* **TASK GOAL**
One part of the entries below is wanted: the lines from the one containing "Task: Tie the" through the one containing "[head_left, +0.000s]". Write those out exactly and nothing else.
━━━ INPUT DATA ━━━
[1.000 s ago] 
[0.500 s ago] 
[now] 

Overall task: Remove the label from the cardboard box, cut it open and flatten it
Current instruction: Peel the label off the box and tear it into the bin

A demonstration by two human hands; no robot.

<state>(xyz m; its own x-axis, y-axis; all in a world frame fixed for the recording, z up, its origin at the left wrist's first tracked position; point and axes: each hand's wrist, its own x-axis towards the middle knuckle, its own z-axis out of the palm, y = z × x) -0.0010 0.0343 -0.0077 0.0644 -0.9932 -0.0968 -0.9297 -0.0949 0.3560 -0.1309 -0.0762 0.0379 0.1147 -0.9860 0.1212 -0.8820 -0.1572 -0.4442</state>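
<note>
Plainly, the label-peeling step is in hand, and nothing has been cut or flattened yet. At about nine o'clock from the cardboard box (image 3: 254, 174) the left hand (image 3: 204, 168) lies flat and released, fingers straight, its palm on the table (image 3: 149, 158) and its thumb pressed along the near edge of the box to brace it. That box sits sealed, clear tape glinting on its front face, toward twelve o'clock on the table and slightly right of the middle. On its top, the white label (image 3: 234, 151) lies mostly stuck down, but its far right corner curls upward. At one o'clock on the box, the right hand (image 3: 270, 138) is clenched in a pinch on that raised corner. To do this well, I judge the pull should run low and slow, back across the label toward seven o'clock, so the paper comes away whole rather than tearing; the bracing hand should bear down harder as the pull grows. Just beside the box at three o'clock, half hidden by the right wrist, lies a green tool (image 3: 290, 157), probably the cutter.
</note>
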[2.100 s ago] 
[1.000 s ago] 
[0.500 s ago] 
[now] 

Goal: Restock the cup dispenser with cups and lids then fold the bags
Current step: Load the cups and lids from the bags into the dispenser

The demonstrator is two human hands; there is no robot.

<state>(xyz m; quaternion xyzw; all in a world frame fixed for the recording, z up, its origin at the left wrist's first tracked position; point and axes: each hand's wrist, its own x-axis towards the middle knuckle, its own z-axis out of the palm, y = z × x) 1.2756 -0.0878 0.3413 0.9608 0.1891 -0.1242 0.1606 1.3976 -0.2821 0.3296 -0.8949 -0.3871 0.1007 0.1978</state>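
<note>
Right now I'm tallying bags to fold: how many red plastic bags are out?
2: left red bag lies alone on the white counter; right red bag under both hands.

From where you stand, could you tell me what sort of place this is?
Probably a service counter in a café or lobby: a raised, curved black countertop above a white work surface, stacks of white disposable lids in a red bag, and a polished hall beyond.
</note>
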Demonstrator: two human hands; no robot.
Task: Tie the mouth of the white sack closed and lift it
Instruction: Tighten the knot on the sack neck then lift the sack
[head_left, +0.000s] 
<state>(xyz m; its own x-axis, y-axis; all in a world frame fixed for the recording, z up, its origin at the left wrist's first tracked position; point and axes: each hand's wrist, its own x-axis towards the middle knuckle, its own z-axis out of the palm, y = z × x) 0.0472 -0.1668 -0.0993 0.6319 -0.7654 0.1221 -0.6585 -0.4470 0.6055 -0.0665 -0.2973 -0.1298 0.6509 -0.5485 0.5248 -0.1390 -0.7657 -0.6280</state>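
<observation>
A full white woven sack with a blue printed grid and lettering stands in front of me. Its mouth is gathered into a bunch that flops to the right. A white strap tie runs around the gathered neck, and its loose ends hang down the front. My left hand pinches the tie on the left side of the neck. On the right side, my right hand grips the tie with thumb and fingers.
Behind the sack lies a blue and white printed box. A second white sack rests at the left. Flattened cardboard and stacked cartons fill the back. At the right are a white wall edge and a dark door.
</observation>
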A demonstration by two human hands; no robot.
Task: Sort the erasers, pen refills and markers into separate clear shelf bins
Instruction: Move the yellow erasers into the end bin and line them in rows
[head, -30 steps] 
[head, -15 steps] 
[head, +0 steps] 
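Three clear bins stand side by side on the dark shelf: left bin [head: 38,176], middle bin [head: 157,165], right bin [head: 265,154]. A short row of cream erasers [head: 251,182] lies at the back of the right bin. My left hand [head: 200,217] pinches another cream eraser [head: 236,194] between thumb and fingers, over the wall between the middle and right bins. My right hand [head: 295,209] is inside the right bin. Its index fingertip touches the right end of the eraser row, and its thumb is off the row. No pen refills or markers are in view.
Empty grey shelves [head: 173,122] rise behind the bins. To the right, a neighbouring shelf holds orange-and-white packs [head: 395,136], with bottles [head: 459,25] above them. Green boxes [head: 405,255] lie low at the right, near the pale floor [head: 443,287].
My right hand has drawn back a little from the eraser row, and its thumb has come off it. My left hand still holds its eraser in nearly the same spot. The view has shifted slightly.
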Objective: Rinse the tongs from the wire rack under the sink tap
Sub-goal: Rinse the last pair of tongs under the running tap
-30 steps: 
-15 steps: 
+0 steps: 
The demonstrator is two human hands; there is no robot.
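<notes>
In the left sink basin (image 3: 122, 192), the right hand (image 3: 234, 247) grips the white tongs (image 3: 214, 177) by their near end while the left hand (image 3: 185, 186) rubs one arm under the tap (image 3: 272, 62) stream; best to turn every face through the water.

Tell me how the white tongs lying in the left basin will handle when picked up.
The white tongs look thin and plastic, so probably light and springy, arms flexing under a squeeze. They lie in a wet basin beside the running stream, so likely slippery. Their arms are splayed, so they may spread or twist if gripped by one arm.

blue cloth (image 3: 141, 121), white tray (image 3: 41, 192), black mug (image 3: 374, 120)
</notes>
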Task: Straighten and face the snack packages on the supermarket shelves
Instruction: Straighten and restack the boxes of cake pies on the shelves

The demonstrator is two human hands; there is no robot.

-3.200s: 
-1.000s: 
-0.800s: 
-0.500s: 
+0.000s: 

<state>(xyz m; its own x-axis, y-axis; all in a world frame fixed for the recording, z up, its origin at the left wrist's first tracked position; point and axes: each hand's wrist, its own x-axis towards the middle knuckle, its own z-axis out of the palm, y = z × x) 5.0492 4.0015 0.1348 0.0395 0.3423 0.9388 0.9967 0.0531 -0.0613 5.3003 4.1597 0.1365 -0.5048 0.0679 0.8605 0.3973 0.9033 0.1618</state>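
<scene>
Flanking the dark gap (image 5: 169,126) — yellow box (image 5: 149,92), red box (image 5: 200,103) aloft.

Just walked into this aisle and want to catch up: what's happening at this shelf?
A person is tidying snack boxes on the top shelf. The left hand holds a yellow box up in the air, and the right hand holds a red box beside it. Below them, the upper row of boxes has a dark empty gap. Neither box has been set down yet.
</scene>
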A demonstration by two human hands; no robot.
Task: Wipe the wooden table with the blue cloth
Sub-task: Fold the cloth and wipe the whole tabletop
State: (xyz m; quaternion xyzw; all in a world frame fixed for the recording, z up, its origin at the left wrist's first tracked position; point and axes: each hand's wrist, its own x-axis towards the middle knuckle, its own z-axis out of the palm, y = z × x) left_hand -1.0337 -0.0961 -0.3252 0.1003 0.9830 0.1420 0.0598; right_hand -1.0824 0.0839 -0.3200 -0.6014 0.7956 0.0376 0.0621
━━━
* **ANSWER SPACE**
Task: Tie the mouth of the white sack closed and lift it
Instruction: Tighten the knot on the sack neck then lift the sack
[head_left, +0.000s] 

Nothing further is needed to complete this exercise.